● **WHAT YOU NEED TO DO**:
Your answer should hold each line of the material that contains the word "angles".
── EXERCISE DATA
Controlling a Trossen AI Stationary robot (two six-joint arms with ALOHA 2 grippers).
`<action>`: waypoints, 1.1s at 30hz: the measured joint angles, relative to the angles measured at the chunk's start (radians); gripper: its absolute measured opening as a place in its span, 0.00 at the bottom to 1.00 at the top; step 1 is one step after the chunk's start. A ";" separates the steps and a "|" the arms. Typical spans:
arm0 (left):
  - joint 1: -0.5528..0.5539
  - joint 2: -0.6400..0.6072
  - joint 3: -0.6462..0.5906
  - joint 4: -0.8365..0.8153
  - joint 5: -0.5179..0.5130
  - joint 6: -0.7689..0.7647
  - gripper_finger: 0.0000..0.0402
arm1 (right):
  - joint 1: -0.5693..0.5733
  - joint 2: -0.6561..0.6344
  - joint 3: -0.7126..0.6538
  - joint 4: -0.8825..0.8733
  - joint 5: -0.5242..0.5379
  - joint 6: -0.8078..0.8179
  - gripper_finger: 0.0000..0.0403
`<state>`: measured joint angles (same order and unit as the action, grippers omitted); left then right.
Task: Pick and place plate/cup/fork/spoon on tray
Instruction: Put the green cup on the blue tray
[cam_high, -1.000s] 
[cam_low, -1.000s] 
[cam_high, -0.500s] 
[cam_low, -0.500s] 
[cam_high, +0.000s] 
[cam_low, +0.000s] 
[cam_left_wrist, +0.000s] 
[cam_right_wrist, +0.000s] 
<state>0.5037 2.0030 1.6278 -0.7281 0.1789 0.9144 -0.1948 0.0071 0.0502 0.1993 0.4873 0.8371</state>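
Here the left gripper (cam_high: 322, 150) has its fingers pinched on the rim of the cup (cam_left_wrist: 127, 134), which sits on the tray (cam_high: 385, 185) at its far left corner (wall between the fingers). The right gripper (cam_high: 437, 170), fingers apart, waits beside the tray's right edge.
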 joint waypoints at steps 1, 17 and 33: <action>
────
● **REPLY TO THE TASK**:
`<action>`: waypoints, 1.1s at 30hz: the measured joint angles, relative to the angles measured at the chunk's start (radians); gripper: its absolute measured opening as a place in its span, 0.00 at the bottom to 1.00 at the top; step 1 is one step after the chunk's start. A ";" separates the steps and a "|" the arms. Typical spans:
`<state>`: measured joint angles (same order and unit as the action, grippers omitted); left then right.

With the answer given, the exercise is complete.